**Problem**. In the records that follow, find each line with the word "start" and copy it.

————————

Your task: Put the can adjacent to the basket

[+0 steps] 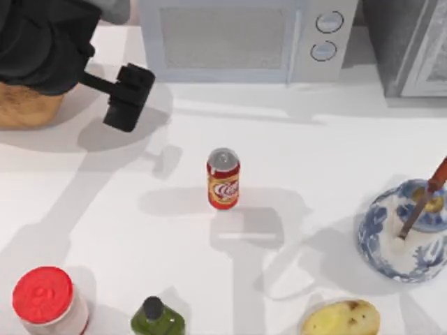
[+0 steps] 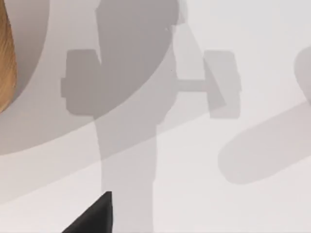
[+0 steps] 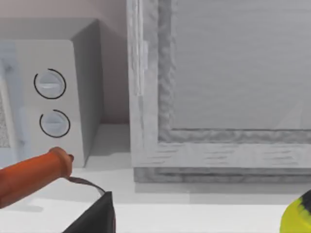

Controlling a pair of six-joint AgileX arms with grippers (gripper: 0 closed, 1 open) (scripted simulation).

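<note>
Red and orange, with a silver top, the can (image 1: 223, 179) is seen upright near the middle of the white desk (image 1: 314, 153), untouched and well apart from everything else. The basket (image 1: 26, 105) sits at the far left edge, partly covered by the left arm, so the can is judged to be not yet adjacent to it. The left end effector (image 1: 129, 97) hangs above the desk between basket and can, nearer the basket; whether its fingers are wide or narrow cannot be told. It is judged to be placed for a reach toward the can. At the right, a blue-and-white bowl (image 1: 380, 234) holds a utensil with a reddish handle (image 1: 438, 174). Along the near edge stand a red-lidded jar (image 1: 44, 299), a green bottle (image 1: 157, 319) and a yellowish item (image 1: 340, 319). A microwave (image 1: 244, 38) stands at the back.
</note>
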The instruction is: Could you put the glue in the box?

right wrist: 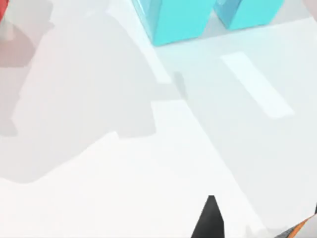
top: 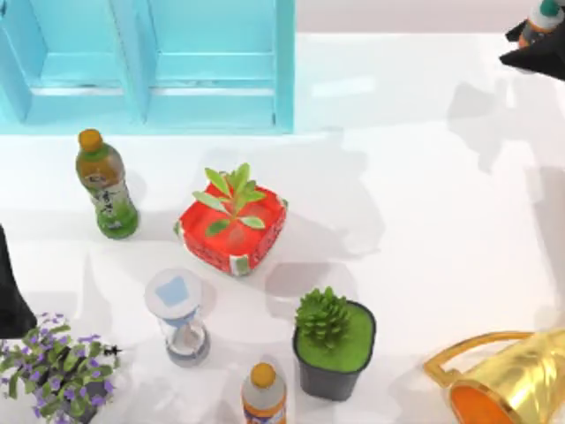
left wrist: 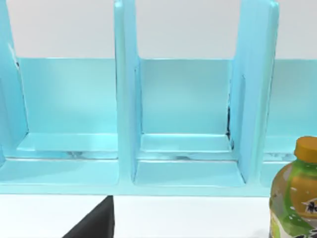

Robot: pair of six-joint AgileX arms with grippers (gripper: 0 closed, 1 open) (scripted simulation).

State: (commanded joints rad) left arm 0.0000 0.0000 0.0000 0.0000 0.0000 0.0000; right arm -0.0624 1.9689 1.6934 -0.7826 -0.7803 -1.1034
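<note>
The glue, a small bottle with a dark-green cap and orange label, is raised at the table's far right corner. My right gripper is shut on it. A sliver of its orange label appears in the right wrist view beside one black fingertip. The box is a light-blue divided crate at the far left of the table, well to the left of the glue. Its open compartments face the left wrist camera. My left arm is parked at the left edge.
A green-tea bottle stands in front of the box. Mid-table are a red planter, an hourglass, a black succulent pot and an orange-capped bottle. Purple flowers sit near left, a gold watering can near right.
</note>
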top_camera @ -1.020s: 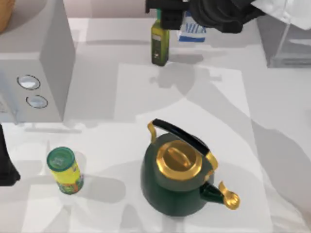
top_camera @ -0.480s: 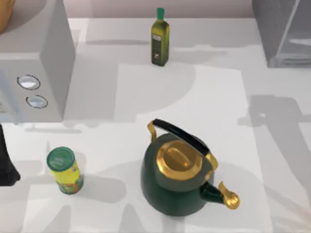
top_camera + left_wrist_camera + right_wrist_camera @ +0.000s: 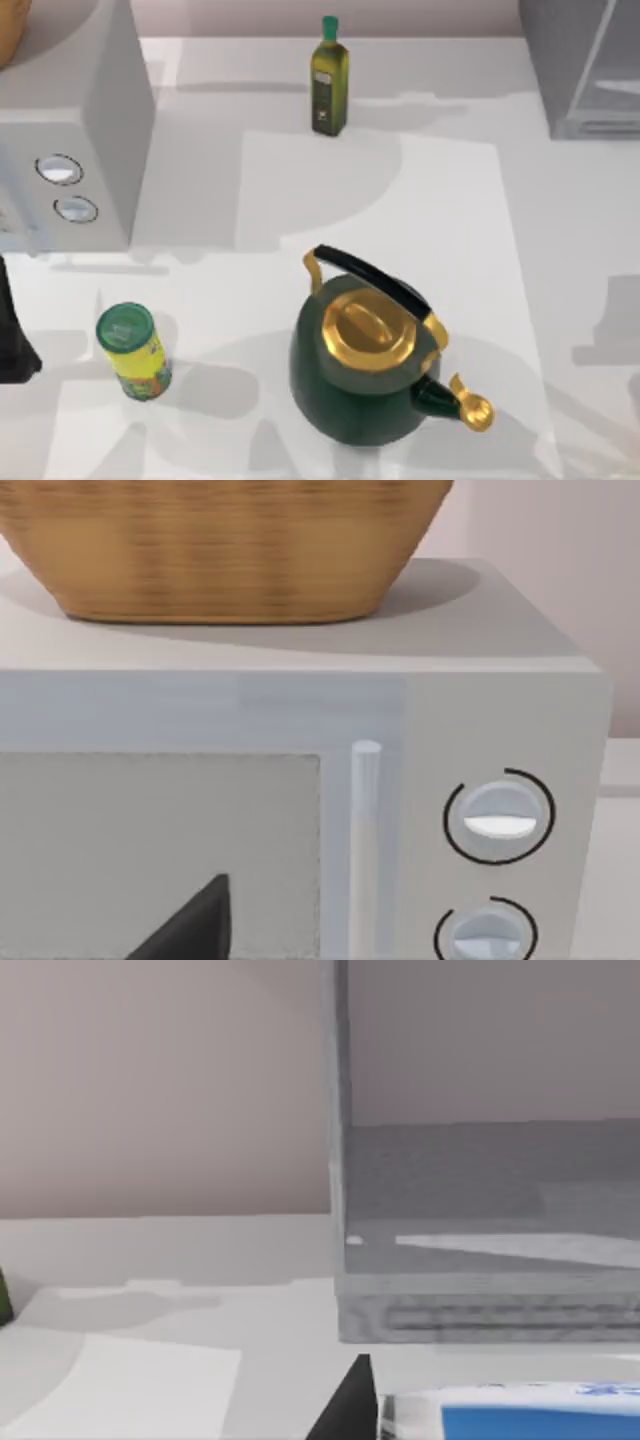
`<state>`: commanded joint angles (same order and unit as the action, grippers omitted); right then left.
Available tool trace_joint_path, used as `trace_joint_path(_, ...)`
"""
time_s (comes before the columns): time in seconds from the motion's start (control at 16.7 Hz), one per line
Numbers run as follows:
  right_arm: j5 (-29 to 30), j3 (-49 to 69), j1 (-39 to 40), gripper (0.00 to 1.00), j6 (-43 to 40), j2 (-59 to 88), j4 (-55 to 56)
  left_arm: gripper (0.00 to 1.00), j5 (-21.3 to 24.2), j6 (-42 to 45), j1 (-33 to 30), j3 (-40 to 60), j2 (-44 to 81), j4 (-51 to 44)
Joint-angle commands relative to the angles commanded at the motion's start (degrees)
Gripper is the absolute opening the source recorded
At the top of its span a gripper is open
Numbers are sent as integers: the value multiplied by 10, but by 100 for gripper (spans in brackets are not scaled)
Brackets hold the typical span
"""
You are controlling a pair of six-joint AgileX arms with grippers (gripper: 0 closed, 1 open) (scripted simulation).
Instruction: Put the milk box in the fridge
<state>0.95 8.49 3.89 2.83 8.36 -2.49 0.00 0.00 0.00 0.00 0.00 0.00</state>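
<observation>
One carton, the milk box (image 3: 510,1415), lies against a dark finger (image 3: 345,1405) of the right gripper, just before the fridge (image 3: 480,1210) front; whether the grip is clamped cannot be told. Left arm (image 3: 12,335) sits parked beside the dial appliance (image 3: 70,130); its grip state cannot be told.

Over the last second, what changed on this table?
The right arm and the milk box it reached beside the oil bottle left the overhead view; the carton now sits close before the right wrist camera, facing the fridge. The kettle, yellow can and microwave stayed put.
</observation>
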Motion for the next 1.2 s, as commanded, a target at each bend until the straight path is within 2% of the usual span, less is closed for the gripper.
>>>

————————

**Task answer**.
time_s (comes before the columns): time in seconds from the motion's start (control at 16.7 Hz), one per line
Joint-angle commands relative to the angles commanded at the motion's start (degrees)

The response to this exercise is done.